At last he reached the summit, and a wide and novel prospect burst upon him with an effect almost like that of the Pacific upon Balboa’s gaze. The broad steely sea, marked only by faint lines, which had a semblance of being etched thereon to a degree not deep enough to disturb its general evenness, stretched the whole width of his front and round to the right, where, near the town and port of Budmouth, the sun bristled down upon it, and banished all colour, to substitute in its place a clear oily polish. Nothing moved in sky, land, or sea, except a frill of milkwhite foam along the nearer angles of the shore, shreds of which licked the contiguous stones like tongues.
He descended and came to a small basin of sea enclosed by the cliffs. Troy’s nature freshened within him; he thought he would rest and bathe here before going farther. He undressed and plunged in. Inside the cove the water was uninteresting to a swimmer, being smooth as a pond, and to get a little of the ocean swell, Troy presently swam between the two projecting spurs of rock which formed the pillars of Hercules to this miniature Mediterranean. Unfortunately for Troy a current unknown to him existed outside, which, unimportant to craft of any burden, was awkward for a swimmer who might be taken in it unawares.
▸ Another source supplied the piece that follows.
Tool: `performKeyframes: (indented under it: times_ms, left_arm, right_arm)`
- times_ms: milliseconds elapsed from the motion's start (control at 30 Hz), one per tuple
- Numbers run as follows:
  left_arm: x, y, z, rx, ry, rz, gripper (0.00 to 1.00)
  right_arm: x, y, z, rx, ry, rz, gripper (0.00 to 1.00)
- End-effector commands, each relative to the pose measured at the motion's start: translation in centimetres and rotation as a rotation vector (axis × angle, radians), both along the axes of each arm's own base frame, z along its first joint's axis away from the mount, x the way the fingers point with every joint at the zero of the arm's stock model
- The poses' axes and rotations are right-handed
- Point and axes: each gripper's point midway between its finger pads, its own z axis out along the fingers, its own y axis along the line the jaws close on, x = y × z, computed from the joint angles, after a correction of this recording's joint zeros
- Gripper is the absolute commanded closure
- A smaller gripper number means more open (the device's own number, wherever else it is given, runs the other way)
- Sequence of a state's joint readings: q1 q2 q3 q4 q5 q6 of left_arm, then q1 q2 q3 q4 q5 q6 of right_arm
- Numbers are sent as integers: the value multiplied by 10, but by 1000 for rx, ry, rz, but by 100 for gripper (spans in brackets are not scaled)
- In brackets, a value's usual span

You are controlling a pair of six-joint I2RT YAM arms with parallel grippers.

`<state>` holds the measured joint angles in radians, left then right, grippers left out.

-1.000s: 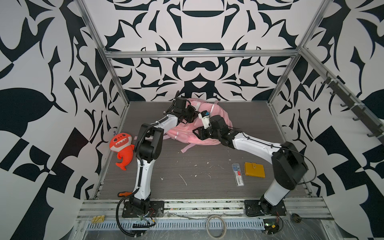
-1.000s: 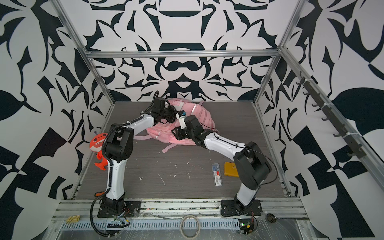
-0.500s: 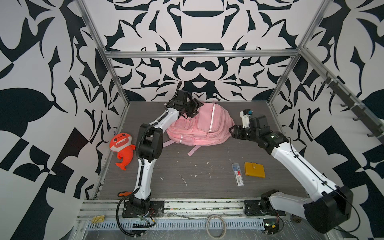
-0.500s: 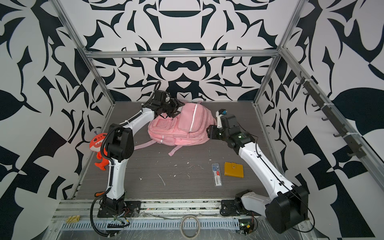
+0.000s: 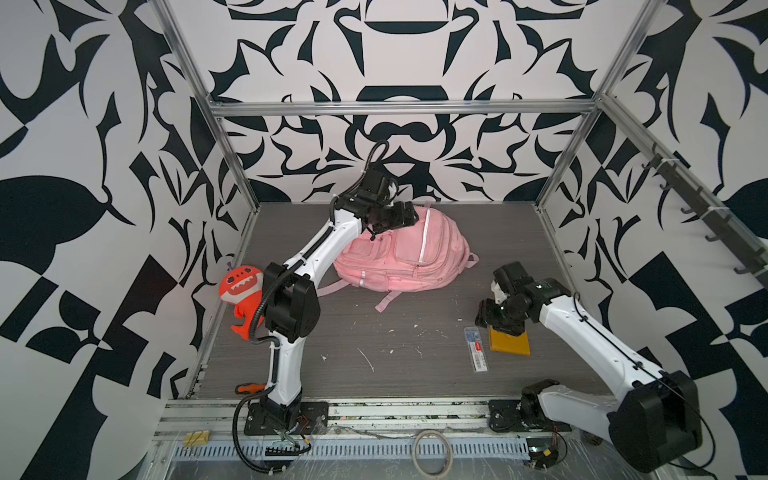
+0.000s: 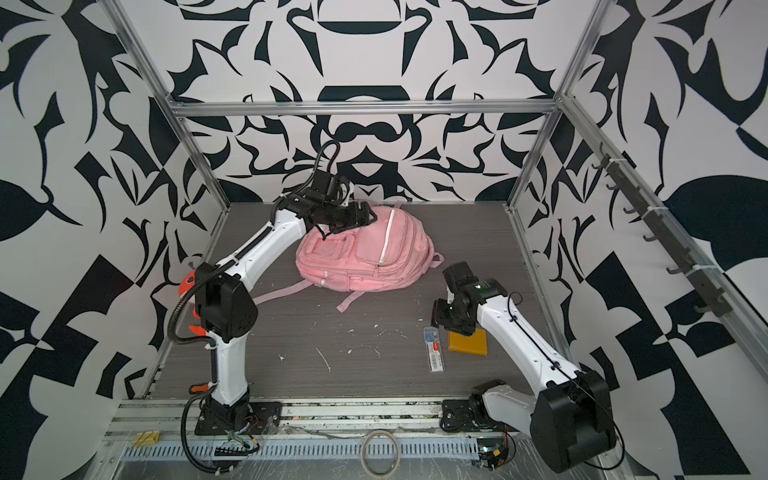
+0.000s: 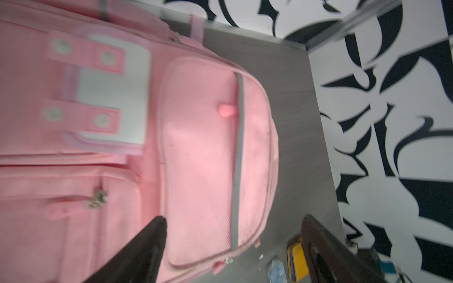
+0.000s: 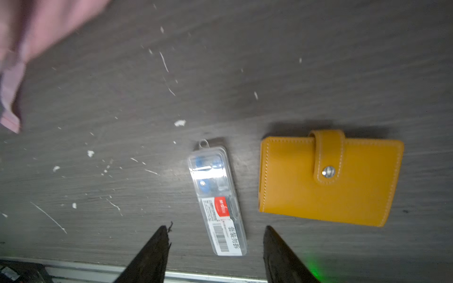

Troy found himself carried to the left and then round in a swoop out to sea.
He now recollected the place and its sinister character. Many bathers had there prayed for a dry death from time to time, and, like Gonzalo also, had been unanswered; and Troy began to deem it possible that he might be added to their number. Not a boat of any kind was at present within sight, but far in the distance Budmouth lay upon the sea, as it were quietly regarding his efforts, and beside the town the harbour showed its position by a dim meshwork of ropes and spars. After well-nigh exhausting himself in attempts to get back to the mouth of the cove, in his weakness swimming several inches deeper than was his wont, keeping up his breathing entirely by his nostrils, turning upon his back a dozen times over, swimming EN PAPILLON and so on, Troy resolved as a last resource to tread water at a slight incline, and so endeavour to reach the shore at any point, merely giving himself a gentle impetus inwards whilst carried on in the general direction of the tide. This, necessarily a slow process, he found to be not altogether so difficult, and though there was no choice of a landing-place — the objects on shore passing by him in a sad and slow procession — he perceptibly approached the extremity of a spit of land yet further to the right, now well defined against the sunny portion of the horizon. While the swimmer’s eye’s were fixed upon the spit as his only means of salvation on this side of the Unknown, a moving object broke the outline of the extremity, and immediately a ship’s boat appeared manned with several sailor lads, her bows towards the sea.